Prompt -
Every line of the material below needs to be written out exactly, please.
==================================================
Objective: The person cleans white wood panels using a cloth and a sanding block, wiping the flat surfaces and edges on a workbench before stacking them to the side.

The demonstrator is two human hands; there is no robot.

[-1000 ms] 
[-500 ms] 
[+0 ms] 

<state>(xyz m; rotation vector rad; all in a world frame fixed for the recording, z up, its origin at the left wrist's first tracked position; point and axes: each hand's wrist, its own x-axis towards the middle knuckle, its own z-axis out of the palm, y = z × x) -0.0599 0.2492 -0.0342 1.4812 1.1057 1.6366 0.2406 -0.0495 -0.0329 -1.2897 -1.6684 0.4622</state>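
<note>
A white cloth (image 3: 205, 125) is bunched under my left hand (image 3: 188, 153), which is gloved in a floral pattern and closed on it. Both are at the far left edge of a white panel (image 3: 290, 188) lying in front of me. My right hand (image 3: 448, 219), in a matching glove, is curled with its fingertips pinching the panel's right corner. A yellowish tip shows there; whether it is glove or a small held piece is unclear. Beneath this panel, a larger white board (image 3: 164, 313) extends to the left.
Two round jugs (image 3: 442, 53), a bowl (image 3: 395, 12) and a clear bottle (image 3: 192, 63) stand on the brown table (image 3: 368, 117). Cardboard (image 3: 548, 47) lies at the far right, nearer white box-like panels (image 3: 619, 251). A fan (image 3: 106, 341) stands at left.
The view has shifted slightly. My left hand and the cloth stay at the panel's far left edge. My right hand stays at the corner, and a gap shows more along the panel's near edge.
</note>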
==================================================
Result below -
Objective: The person cleans white wood panels using a cloth and a sanding block, wiping the flat surfaces and edges on a workbench before stacking them to the side.

The demonstrator is two human hands; there is no robot.

[-1000 ms] 
[-500 ms] 
[+0 ms] 

<state>(xyz m; rotation vector rad; all in a world frame fixed for the recording, z up, its origin at the left wrist's first tracked position; point and axes: each hand's wrist, its own x-axis towards the middle knuckle, its own z-axis out of the palm, y = z × x) -0.0599 0.2492 -0.0342 1.4812 1.1057 1.6366 0.2406 -0.0495 -0.0329 -1.2897 -1.6684 0.4622</state>
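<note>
A white cloth (image 3: 205, 125) is bunched under my left hand (image 3: 188, 153), which is gloved in a floral pattern and closed on it. Both are at the far left edge of a white panel (image 3: 290, 188) lying in front of me. My right hand (image 3: 448, 219), in a matching glove, is curled with its fingertips pinching the panel's right corner. A yellowish tip shows there; whether it is glove or a small held piece is unclear. Beneath this panel, a larger white board (image 3: 164, 313) extends to the left.
Two round jugs (image 3: 442, 53), a bowl (image 3: 395, 12) and a clear bottle (image 3: 192, 63) stand on the brown table (image 3: 368, 117). Cardboard (image 3: 548, 47) lies at the far right, nearer white box-like panels (image 3: 619, 251). A fan (image 3: 106, 341) stands at left.
The view has shifted slightly. My left hand and the cloth stay at the panel's far left edge. My right hand stays at the corner, and a gap shows more along the panel's near edge.
</note>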

Work on this exercise is now complete.